Après l’expérience décevante de Trails Through Daybreak II, Falcom devait redresser la barre avec cet opus. Malheureusement, Trails Beyond the Horizon ne rétablit pas complètement la série malgré quelques améliorations. Le titre se distingue néanmoins par une narration qui progresse réellement, contrairement à son prédécesseur qui avait peiné à maintenir l’intérêt pendant plus de cinquante heures.

Le jeu intègre des dizaines de personnages provenant d’environ treize jeux précédents, issus des univers de Calvard, Crossbell, Erebonia et Liberl. Cette accumulation génère plus de vingt heures d’introduction dédiée aux retrouvailles et présentations.

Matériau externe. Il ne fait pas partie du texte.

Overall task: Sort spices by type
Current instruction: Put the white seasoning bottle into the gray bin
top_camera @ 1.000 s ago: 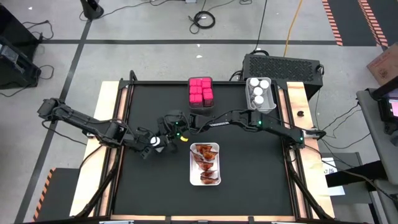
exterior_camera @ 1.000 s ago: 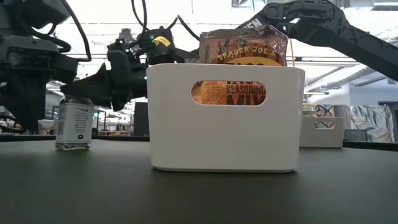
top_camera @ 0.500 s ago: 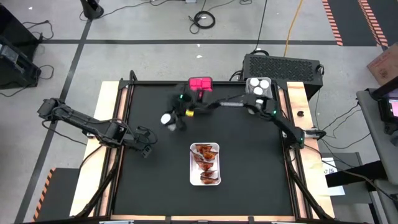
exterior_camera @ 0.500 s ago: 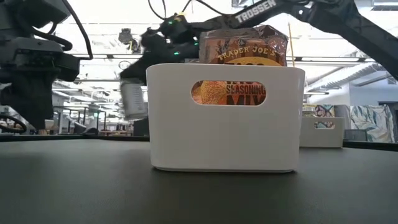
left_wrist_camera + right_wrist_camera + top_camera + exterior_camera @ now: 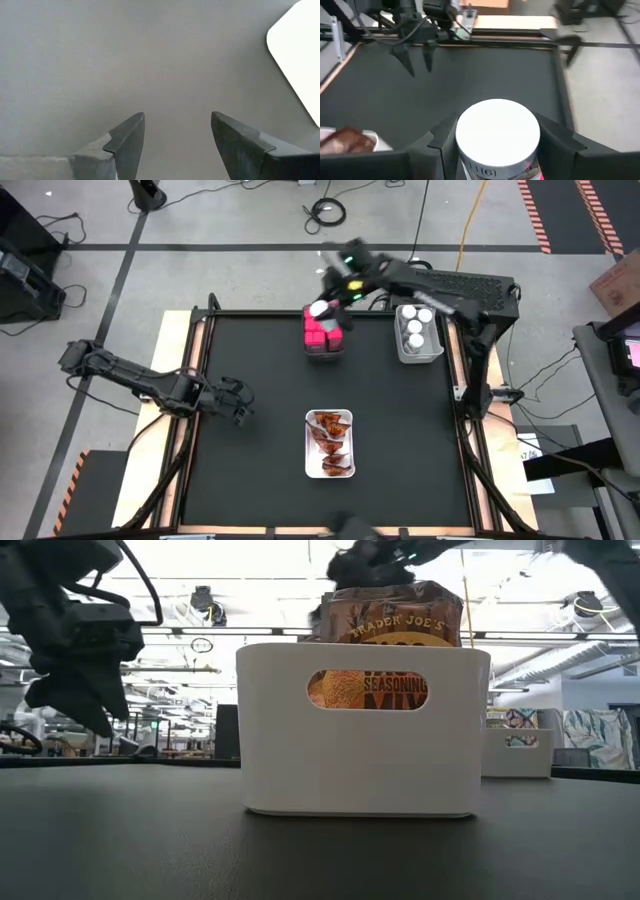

L’excès de fan service prolonge considérablement la prise en main, transformant le début en une succession interminable de dialogues superficiels plutôt qu’en réelle progression narrative.

Même les fans les plus investis risquent de se demander qui sont certains personnages ou de quoi parle exactement le scénario. L’hypothèse de Falcom qu’un joueur se souvient de centaines de personnages et autant de détails spécifiques à la série s’avère simplement irréaliste. Cette présomption d’une mémoire encyclopédique frôle l’absurde pour quiconque a traversé tous les épisodes depuis le début.

La structure narrative suit le modèle de Trails into Reverie avec plusieurs chemins suivant Rean, Kevin et Van simultanément. Chaque route impose des missions annexes, des discussions, des augmentations de liens entre personnages, puis seulement ensuite l’avancée réelle du scénario. Cette formule épisodique devient franchement redondante et prévisible, ne laissant plus aucune place à la surprise pour les vétérans de la série.

Le donjon infini réapparaît sous le nom de Grim Garten, reproduisant la même mécanique que le Reverie Corridor et le Marchen Garten des opus précédents. Falcom affiche un manque criant d’innovation en matière de design, ressassant incessamment la même approche. Un retour aux fondamentaux avec une progression plus linéaire du gameplay s’impose désormais.

Concernant le système de combat, les ajouts restent mineurs comparé à Daybreak II. Les nouvelles mécaniques d’Awakening et de ZOC accélèrent légèrement les affrontements. Cependant, le nombre excessif d’outils disponibles simplifie davantage le défi que complexité. Les boss ne représentent que des réservoirs de points de vie sans véritable challenge stratégique.

Une fois dépassée la trentaine d’heures initiales, l’intrigue enfin progresse véritablement. L’histoire s’envole littéralement vers l’espace et offre des moments marquants parmi les meilleurs de la franchise. Les enjeux deviennent enfin captivants pour les joueurs persévérants, et certains personnages bénéficient d’une conclusion satisfaisante.

Néanmoins, le remake de Trails in the Sky surpasse cet opus sur le plan du rythme, de la clarté du combat, des visuels et du casting plus resserré. De plus, Trails Beyond the Horizon n’existe qu’en anglais pour les occidental, contrairement au premier chapitre du remake désormais français.

Falcom doit prendre conscience que la série nécessite une refonte complète. La récette gagnante reposait sur un world building pertinent, un casting limité mais attachant et une intrigue politique captivante. S’éloigner de ces principes pour privilégier un jeu de personnages fut une erreur avec Daybreak II et perdure avec cet épisode. Le verdict reste nuancé : au-delà des trente premières heures laborieuses, un véritable jeu existe, mais les redondances narratives et ludiques dépassent largement les éléments positifs.